Source material START

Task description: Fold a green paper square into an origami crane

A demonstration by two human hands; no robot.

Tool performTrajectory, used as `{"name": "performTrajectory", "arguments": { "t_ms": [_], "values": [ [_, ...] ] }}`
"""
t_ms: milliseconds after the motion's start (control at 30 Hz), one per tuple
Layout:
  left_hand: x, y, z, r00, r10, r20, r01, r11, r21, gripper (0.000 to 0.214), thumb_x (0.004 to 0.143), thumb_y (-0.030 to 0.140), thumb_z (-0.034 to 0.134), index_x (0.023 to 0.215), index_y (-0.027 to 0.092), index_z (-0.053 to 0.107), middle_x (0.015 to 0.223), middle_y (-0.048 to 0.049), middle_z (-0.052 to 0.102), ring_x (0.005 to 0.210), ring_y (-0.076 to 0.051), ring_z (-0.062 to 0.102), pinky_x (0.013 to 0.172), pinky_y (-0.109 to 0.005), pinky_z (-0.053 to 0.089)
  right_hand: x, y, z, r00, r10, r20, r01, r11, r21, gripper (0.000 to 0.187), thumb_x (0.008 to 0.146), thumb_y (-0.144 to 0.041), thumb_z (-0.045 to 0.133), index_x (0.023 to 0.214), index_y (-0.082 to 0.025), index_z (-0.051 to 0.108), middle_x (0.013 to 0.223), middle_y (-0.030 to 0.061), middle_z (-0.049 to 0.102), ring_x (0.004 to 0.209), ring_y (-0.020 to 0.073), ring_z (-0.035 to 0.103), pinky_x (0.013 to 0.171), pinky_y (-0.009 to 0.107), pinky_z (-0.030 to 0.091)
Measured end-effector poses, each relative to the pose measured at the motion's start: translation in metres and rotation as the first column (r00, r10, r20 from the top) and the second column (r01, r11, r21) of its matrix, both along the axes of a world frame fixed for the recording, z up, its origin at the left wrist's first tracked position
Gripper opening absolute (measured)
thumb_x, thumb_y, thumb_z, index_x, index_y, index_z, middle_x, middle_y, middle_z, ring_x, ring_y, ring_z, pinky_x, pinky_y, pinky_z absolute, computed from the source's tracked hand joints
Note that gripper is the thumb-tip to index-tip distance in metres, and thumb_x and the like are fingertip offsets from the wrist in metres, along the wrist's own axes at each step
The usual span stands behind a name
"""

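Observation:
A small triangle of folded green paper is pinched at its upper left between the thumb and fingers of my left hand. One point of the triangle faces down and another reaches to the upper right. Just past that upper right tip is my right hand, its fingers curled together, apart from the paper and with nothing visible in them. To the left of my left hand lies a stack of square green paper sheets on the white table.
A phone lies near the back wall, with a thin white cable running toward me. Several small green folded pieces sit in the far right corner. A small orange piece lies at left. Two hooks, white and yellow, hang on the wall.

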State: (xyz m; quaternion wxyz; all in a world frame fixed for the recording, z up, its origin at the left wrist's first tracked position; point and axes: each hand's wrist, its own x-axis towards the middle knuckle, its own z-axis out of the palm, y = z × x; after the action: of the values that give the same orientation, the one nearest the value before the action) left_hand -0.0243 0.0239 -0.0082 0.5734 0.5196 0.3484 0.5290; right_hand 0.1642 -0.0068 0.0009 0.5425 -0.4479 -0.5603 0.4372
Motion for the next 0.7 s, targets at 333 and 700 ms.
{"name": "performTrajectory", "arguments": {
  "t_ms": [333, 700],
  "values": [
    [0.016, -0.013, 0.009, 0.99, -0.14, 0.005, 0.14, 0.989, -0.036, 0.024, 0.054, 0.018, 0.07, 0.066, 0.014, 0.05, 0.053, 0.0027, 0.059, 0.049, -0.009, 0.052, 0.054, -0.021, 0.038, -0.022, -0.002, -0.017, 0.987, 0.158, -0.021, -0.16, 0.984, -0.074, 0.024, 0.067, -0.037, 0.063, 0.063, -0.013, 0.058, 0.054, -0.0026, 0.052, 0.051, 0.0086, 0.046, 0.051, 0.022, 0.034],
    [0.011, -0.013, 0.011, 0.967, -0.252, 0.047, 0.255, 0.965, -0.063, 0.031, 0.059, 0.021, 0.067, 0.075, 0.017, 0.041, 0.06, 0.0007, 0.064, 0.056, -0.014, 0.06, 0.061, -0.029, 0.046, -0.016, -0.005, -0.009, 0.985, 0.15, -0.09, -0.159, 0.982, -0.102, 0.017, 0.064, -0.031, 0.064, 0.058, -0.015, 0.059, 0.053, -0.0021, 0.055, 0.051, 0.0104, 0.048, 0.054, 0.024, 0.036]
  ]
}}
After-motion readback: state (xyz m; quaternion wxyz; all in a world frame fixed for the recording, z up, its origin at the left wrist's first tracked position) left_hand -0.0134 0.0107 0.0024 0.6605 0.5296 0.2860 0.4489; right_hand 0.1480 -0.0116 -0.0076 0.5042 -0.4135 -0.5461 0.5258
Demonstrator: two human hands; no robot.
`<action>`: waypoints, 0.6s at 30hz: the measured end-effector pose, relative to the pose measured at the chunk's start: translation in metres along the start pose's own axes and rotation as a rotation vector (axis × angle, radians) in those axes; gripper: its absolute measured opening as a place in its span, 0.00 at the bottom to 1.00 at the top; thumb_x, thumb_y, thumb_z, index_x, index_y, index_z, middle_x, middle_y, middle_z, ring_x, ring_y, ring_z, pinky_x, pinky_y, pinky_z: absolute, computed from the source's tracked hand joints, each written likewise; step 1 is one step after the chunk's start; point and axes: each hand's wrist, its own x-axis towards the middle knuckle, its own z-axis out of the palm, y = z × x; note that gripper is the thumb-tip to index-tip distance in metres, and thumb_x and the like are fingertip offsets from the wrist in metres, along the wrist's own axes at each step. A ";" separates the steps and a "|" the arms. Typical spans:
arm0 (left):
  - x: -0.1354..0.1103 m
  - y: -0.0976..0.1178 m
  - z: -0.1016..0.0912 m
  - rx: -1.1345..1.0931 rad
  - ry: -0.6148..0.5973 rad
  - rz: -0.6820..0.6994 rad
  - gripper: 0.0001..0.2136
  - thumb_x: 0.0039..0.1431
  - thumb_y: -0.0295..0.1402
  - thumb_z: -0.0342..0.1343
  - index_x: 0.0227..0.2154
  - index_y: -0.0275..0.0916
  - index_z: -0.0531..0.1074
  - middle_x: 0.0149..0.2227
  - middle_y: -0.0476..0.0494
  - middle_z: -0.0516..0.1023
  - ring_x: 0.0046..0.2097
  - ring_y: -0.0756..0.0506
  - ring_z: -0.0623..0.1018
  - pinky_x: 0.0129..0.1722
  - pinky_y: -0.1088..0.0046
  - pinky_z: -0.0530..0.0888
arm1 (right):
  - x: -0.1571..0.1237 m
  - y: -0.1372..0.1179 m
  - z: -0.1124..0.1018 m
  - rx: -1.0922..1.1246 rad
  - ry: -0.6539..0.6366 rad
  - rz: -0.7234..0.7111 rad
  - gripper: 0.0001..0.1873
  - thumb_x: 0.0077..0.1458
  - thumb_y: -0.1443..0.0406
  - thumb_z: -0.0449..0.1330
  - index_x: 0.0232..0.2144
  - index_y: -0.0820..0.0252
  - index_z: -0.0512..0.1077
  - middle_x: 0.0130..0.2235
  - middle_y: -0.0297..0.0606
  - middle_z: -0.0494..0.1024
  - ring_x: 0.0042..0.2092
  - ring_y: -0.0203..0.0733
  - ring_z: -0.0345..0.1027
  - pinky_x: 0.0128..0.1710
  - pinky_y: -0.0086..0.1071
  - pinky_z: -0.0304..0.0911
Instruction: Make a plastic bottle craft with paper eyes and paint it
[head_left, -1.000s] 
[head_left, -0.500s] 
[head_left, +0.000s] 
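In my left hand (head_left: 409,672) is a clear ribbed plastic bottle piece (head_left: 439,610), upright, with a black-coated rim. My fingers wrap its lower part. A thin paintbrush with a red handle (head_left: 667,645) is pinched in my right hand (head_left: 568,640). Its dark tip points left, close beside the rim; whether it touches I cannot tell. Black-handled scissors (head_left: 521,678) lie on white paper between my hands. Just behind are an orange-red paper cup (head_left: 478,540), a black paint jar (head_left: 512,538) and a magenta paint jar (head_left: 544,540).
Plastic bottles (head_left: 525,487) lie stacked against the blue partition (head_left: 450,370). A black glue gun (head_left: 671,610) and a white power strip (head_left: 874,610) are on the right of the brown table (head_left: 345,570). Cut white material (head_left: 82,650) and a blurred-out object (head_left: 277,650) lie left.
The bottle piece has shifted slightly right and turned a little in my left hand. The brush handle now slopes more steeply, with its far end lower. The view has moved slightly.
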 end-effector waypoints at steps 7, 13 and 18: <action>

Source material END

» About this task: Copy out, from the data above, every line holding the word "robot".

» Expected output:
A demonstration by two human hands; no robot.
Demonstrator: two human hands; no robot.

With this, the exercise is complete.